- IATA: none; ICAO: KGWW; FAA LID: GWW;

Summary
- Airport type: Public
- Owner: Wayne County
- Serves: Goldsboro, North Carolina
- Elevation AMSL: 134 ft / 41 m
- Coordinates: 35°27′38″N 077°57′54″W﻿ / ﻿35.46056°N 77.96500°W

Map
- GWW

Runways
| Direction | Length |  | Surface |
| ft | m |
| 5/23 | 5,501 | 1,677 | Asphalt |

Statistics (2023)
- Aircraft operations (year ending 5/12/2023): 16,200
- Based aircraft: 48
- Source: Federal Aviation Administration

= Wayne Executive Jetport =

Wayne Executive Jetport is a public use airport located in Pikeville, NC, three miles north of Goldsboro, in Wayne County, North Carolina. The airport is owned by Wayne County. It was formerly Goldsboro-Wayne Municipal Airport, when it was owned by both City of Goldsboro and Wayne County.

The Jetport is governed by the Wayne Executive Jetport (WEJP) Commission, which assists the county with management and development at the Jetport. The WEJP Commission consists of seven members, each serving a two-year term as appointed by the Wayne County Commissioners, along with one member from the Board of County Commissioners. Each January the WEJP Board elects the chair and Vice Chair leadership positions for the year.

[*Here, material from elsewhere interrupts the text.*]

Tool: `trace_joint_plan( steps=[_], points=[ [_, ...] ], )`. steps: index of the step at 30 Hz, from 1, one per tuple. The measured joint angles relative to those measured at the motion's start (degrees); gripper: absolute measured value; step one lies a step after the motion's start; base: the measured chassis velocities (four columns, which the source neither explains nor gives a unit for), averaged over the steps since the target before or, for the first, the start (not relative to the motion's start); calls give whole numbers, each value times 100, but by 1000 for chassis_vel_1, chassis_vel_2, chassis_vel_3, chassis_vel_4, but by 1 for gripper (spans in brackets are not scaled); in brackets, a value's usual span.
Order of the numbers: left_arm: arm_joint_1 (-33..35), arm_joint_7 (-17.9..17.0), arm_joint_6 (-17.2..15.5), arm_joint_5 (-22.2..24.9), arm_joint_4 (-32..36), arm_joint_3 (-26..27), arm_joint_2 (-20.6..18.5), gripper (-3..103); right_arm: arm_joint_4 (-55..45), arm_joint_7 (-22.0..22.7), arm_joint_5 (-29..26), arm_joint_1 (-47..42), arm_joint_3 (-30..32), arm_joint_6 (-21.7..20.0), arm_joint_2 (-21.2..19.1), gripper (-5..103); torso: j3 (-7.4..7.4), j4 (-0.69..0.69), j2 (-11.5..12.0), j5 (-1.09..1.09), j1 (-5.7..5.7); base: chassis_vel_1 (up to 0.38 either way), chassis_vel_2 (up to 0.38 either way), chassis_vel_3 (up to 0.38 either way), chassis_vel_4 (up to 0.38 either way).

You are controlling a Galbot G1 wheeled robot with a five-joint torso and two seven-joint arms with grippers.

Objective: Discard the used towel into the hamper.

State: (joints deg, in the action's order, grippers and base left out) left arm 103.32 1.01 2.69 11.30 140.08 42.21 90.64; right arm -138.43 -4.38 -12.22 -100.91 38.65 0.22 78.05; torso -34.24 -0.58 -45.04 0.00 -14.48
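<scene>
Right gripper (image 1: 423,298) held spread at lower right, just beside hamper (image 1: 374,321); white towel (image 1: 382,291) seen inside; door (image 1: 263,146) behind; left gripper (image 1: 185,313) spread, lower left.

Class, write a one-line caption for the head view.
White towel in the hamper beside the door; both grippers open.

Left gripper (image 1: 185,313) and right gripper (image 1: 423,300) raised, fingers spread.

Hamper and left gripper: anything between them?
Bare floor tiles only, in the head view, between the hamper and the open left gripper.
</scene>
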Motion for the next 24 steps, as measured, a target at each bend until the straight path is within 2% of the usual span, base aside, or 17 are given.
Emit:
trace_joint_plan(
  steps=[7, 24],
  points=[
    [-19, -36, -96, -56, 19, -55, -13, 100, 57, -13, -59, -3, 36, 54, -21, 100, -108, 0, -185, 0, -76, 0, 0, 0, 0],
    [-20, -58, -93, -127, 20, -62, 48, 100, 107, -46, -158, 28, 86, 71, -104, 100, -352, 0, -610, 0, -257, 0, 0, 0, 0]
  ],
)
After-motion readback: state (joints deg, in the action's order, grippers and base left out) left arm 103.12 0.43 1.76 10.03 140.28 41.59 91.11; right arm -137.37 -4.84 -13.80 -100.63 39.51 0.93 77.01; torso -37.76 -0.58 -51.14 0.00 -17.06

Based on 2020 economic data, the Wayne Executive Jetport provides $1,800,000 in tax revenue to the local area, 345 jobs are supported, $58,200,000 local economic impact, and over 16,200 annual operations are conducted. There is a population of over 215,000 living within 30 minutes of the Jetport.

Since July 2018 over $13,000,000 of investment has been made at the Jetport expanding the facility and operations.

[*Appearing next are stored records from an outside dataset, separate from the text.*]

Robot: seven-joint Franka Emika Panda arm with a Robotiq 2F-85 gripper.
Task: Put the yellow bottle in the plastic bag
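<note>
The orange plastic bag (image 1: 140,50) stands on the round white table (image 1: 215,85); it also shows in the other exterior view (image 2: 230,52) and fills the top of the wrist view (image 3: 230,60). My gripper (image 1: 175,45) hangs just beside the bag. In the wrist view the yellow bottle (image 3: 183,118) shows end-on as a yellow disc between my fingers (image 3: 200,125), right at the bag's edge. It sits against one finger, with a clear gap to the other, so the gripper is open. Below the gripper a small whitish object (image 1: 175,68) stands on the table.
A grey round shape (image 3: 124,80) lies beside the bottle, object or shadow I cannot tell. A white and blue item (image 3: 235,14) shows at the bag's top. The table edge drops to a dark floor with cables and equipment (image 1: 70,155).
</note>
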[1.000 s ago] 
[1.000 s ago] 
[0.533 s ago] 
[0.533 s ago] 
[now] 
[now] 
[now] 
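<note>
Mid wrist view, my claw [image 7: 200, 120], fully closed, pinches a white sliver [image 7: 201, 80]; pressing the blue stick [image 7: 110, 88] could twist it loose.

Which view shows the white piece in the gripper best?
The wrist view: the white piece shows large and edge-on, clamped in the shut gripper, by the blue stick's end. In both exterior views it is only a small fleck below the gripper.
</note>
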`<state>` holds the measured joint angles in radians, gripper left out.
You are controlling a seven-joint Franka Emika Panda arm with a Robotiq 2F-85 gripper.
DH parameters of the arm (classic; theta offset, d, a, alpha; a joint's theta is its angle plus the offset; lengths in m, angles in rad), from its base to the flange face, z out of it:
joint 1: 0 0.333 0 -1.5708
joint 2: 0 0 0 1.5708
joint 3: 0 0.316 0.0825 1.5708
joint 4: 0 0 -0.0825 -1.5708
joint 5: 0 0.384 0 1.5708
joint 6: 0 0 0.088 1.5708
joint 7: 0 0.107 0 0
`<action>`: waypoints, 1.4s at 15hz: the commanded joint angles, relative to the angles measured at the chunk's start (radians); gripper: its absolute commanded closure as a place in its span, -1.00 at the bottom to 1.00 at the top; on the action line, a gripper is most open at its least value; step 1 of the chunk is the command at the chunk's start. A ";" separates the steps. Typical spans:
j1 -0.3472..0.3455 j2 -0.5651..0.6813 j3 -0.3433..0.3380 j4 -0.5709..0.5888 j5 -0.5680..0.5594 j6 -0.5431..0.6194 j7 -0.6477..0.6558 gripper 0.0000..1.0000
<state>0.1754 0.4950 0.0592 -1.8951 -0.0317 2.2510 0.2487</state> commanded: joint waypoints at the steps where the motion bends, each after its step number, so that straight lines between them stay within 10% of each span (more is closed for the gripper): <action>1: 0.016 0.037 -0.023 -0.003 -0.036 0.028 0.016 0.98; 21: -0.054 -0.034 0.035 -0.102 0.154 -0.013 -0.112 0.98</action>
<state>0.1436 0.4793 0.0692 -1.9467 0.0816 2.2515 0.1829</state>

In 2020 The executive director of the WEJP was presented with the General Aviation Manager of the Year award for the Southern region of the FAA.

 The GWW code is not currently used by the IATA, but it was previously assigned to the former RAF Gatow in Berlin, Germany.

== Facilities==
The airport covers 249 acres (101 ha) at an elevation of 134 feet (41 m). Its single runway, 5/23, is 5,501 by 100 feet (1,677 x 30 m) asphalt.

In the year ending May 12, 2023, the airport had 16,200 aircraft operations, average 44 per day: 81% general aviation, 12% air taxi, and 6% military. 48 aircraft were then based at this airport: 39 single-engine, 5 multi-engine, and 4 helicopter.